Viewing the male vampire as a representation of the male desires for power and sex, women tended to become stereotyped as victims, and the vampire myth emerged as a misogynistic story to be constantly retold. In its worst form, so it remains. However, in modern vampire fiction, even the male bloodsucker has become a much more complicated character and the females he confronts have had much more varied roles. In contrast with the powerful male vampire, the female vampire of the 1980's emerged with the many new roles assumed by women in the larger culture and as important models (however fanciful) of female power.

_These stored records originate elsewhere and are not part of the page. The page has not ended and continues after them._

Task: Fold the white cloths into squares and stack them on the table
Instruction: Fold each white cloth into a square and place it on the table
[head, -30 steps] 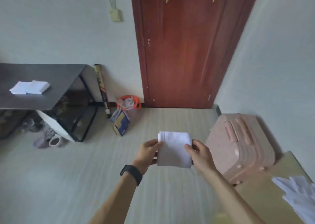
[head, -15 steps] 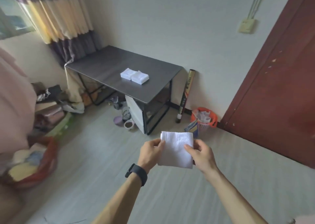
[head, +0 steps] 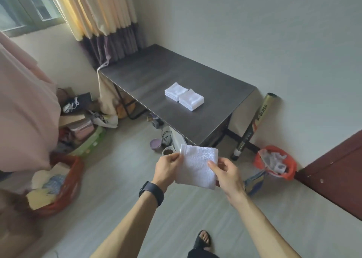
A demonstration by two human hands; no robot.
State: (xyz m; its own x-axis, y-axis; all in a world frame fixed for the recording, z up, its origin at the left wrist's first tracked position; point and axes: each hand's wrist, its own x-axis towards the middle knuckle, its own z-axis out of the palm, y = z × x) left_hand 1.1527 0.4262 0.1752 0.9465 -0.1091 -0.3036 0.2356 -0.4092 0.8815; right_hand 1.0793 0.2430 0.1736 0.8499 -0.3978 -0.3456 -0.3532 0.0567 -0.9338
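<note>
At the far left a pink fabric filled the edge of the view, and below it a red basket of mixed cloth sat on the floor. Striped curtains hung by the window above the dark bench, which stood against the wall. On the bench lay two stacks of folded white cloths, side by side and touching. Nearer the camera, the left hand, with a black band on its wrist, had its grip pinched on the left edge of a folded white cloth held in the air in front of the bench's near corner. The right hand had its grip clenched on the cloth's right edge, thumb on top. A sandalled foot showed below. To the right, a long tube leaned on the wall beside a red bin, and a brown door closed the right edge.
</note>
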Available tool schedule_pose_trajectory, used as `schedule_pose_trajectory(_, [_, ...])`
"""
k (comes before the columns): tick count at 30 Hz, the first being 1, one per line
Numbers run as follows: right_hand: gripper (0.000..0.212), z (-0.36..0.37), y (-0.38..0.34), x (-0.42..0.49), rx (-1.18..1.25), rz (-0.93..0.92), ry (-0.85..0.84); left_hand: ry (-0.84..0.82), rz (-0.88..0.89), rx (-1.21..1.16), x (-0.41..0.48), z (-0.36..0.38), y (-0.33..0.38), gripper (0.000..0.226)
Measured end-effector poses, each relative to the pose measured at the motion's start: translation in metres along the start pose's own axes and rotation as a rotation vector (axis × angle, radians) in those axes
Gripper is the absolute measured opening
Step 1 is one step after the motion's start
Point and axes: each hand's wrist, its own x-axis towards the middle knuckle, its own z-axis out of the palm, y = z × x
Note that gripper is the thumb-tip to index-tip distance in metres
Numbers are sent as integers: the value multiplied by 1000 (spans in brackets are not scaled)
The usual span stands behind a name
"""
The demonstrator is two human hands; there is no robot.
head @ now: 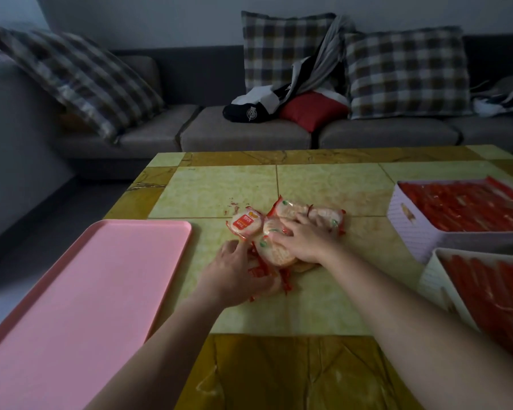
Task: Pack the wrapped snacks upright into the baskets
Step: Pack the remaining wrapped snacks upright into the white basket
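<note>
A small heap of wrapped snacks [274, 232], round pale crackers in clear wrappers with red ends, lies mid-table. My left hand [237, 275] rests on the near-left snacks, its fingers spread over them. My right hand [304, 236] lies flat on top of the heap, fingers reaching across several packets. Two white baskets stand at the right: the far basket [412, 224] and the near basket [436, 279], both filled with red-wrapped snacks standing on edge in rows.
A pink tray [80, 291] lies on the table's left side, overhanging the near edge. The yellow-green tiled table [308, 184] has a sofa behind it with plaid cushions, a red pillow, a dark cap and clothing.
</note>
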Motion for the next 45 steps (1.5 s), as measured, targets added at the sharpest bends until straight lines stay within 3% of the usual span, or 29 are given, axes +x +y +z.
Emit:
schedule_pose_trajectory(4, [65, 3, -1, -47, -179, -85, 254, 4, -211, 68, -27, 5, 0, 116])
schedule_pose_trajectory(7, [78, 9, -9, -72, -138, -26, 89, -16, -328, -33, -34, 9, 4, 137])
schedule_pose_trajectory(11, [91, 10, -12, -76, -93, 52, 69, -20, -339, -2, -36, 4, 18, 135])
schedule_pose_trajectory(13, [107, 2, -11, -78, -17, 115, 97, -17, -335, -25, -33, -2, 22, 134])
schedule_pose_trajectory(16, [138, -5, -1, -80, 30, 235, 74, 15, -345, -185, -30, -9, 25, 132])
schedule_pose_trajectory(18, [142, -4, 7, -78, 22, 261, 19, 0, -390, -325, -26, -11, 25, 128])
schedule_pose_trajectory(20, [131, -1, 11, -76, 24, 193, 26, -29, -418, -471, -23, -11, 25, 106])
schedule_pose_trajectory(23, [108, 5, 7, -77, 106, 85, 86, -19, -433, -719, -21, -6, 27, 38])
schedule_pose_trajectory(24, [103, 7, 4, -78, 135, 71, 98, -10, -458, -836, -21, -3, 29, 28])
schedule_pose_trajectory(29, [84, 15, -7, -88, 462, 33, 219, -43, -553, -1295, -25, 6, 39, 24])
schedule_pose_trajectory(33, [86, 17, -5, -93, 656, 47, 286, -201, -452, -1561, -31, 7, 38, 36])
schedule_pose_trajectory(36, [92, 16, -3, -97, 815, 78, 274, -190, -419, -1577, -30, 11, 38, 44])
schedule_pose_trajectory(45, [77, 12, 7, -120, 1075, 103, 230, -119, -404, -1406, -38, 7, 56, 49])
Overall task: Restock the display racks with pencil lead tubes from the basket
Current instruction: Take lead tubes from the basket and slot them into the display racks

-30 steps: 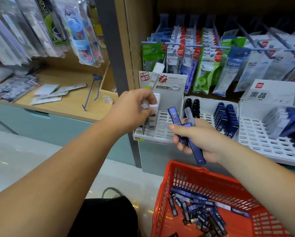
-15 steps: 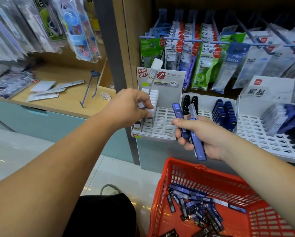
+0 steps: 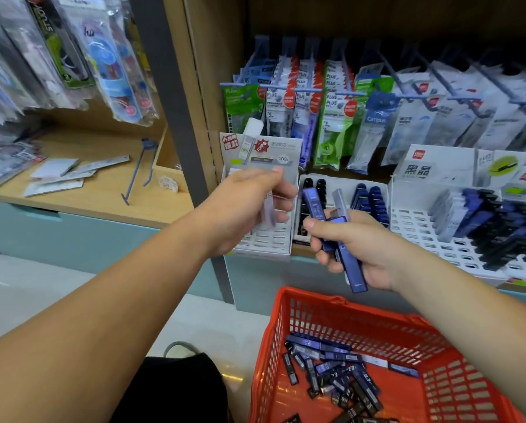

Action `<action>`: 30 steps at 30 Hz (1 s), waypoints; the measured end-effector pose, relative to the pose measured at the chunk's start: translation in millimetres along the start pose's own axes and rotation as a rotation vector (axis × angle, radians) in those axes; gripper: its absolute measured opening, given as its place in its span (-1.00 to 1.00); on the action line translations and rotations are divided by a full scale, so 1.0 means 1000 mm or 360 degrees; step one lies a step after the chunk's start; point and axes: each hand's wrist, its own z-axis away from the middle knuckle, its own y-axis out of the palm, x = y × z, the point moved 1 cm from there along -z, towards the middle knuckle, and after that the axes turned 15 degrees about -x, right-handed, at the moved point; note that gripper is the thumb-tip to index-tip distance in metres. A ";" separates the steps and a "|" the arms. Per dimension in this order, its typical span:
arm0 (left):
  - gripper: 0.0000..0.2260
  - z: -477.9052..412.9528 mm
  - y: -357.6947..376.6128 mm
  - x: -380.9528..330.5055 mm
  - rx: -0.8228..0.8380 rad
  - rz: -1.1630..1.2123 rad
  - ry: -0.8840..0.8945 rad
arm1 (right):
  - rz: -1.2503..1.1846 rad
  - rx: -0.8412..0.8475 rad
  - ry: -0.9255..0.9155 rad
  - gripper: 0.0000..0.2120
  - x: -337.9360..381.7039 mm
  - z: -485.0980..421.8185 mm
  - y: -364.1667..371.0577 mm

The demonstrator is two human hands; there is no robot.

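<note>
blue tubes [image 3: 353,274] clamped in r hand [image 3: 365,248], l hand [image 3: 246,209] pinching pale tube [image 3: 269,210] above rack [image 3: 266,244]

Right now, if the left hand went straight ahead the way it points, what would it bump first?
Most likely the white slotted rack with the grey card at its back. The left hand, pinching a pale, blurred tube, points forward over it. Depth is unclear, so that is a guess.
</note>
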 end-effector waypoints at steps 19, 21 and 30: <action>-0.59 0.003 0.095 0.007 0.0104 -0.0415 0.0140 | -0.0022 -0.0013 -0.0028 -0.47 -0.006 0.031 -0.087; -0.66 0.003 0.104 0.010 0.0207 -0.0227 0.0049 | -0.0054 0.0027 -0.0009 -0.43 -0.008 0.030 -0.091; -0.84 0.002 0.111 0.009 0.0222 -0.0194 -0.0028 | -0.0120 -0.0044 0.0072 -0.81 -0.016 0.019 -0.102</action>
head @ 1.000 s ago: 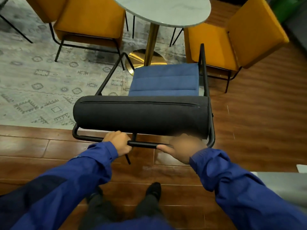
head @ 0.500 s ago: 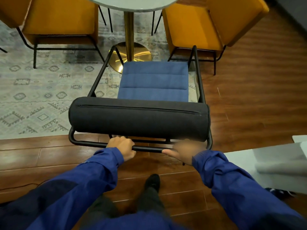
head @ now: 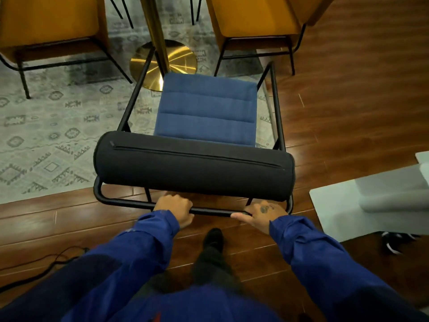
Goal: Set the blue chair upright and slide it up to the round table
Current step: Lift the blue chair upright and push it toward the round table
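Since the earlier frame, item one: blue chair has advanced toward the table, its seat front now at the near rim of the gold base, where before a band of rug showed between them; the tabletop has gone out of view above, leaving only the gold pedestal. Condition: we find the chair upright, seat level, black bolster backrest facing us, front half on the patterned rug, rear rail over the wood floor. Item two: our left hand, wrapped over the black rear rail, fingers curled under it. Item three: our right hand, gripping the same rail near its right corner, thumb lying along the bar. Neighbours: two yellow chairs, left and right of the pedestal, with the blue seat entering the gap between them. Status, as we judge it: righting complete; sliding well advanced. Outstanding: perhaps a final short push to tuck the seat under, a squaring of the frame, then letting go. Whether the seat already sits beneath the top we cannot tell.
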Demonstrator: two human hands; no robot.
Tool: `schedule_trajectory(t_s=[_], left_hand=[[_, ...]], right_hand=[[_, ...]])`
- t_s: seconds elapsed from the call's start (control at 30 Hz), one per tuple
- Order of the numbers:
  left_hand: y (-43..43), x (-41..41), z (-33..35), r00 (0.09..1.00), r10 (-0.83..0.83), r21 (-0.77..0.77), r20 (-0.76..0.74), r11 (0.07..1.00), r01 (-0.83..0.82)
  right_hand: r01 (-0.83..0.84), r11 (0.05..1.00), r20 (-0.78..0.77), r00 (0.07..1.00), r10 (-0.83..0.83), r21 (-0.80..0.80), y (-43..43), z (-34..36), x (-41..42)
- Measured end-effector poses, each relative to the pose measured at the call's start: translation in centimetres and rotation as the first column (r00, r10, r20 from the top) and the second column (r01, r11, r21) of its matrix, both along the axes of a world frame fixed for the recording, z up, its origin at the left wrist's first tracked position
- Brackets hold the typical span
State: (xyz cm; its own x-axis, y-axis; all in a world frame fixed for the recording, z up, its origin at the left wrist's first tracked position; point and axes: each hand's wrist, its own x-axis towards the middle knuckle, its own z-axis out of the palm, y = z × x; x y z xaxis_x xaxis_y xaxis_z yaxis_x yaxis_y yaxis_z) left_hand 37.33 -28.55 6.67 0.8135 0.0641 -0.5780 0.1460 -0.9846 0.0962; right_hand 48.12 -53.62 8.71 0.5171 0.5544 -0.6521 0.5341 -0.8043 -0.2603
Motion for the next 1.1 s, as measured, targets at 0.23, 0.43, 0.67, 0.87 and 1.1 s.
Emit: schedule_trajectory(t_s=[0.23,0.43,0.67,0.87,1.1], left_hand=[[-0.3,-0.4,-0.5,0.993,0.049,-0.054,-0.109,0.997,-0.055],[0.3,2.2,3.1,0.974,0.023,-0.09,-0.224,0.995,-0.045],[3.2,6.3,9.0,0.978,0.207,-0.198,0.012,0.959,-0.201],[10.3,9.7,11.5,0.885,0.423,-0.231,0.195,0.897,-0.377],[19.0,15.3,9.9,0.809,0.523,-0.264,0.267,0.847,-0.461]], right_hand=[[0.015,0.999,-0.038,0.999,-0.016,-0.033,-0.5,0.0,-0.1],[-0.003,1.0,-0.068,0.998,0.004,0.015,1.0,2.8,3.2],[0.044,0.986,0.043,0.998,-0.051,0.163,5.2,7.4,6.7],[0.3,0.912,0.138,0.927,-0.348,0.281,7.4,8.8,11.2],[0.526,0.799,0.145,0.801,-0.58,0.29,9.1,8.0,17.5]])
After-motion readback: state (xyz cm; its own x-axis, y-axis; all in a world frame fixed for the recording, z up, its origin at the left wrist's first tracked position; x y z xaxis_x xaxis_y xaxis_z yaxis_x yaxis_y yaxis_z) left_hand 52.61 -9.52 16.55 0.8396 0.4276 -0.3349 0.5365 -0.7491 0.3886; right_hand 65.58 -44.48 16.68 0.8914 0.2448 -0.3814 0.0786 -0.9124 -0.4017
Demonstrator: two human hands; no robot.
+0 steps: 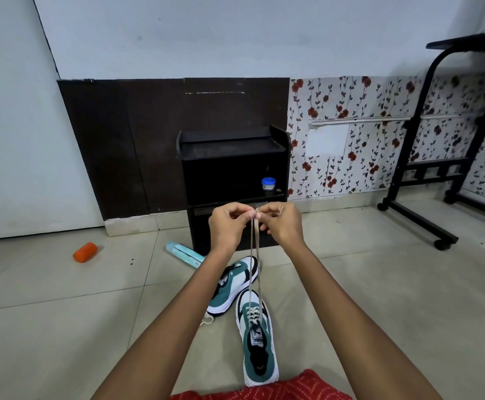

A further, if much more speculative, explanation of the emerging female vampire myth has been offered by Penelope Shuttle and Peter Redgrove in their book The Wise Wound (1978). They took a new look at old folk tales of a snake that lived in the moon and bit women, thus bringing on their menstrual flow. Shuttle and Redgrove saw the intertwined motifs of the womb, snake, and moon as integral to the vampire myth. Of some interest, they noted that when the vampire bit the young woman, the two marks usually were musch closer together than were the vampire's fangs. They appeared to be the bite marks not of an attacking vampire, but of a viper. The passive victim often responded to the vampire's bite by first bleeding and then becoming active and sexual. That is, the vampire functioned like the snake of the old myth, bringing the flow of blood that initiated a new phase of sexual existence. Such an explanation of the vampire has found a popular response among feminists attempting to deal with exclusively male appropriations of the popular myth.